◆ Work item:
Return exactly the lines that run from the one containing "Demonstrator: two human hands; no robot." to the end of the entries, with both ends included.

[Stored data entries]
────────

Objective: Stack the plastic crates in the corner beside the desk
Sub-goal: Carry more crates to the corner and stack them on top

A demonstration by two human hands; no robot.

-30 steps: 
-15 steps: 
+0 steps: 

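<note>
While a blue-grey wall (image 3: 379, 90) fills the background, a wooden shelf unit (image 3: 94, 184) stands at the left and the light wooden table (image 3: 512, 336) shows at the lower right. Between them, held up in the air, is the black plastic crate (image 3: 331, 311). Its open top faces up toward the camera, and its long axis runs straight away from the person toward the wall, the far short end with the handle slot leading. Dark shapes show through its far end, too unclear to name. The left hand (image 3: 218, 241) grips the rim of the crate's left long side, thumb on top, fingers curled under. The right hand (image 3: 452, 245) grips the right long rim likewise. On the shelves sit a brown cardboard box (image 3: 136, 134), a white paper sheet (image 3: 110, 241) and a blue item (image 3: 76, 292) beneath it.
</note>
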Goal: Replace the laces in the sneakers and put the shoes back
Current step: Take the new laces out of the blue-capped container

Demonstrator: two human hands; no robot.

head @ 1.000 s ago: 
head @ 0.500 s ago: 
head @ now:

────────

◆ Task response:
Demonstrator: two human hands; no robot.

head @ 1.000 s ago: 
head @ 0.500 s ago: 
head @ now:

The answer given is complete as it stands.